#### Requirement
Whichever lines include the word "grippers", copy them as they appear in the data.

╭──

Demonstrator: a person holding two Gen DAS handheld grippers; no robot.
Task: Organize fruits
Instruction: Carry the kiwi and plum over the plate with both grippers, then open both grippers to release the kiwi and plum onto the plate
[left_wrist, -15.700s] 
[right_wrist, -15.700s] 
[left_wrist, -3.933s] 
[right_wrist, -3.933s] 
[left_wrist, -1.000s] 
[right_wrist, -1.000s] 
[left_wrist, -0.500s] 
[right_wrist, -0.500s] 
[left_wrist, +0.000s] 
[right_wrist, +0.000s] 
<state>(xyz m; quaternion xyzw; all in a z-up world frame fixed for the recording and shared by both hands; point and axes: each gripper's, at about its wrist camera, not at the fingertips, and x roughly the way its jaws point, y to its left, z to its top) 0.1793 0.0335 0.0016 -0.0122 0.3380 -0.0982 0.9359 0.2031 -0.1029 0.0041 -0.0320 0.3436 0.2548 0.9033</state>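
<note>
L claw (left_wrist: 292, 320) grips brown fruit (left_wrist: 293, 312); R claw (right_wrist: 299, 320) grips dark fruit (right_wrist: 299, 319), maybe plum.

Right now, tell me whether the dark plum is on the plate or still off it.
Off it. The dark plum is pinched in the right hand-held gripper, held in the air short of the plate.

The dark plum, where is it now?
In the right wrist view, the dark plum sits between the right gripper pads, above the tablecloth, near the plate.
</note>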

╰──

#### Exercise solution
Demonstrator: a person holding two Gen DAS handheld grippers; no robot.
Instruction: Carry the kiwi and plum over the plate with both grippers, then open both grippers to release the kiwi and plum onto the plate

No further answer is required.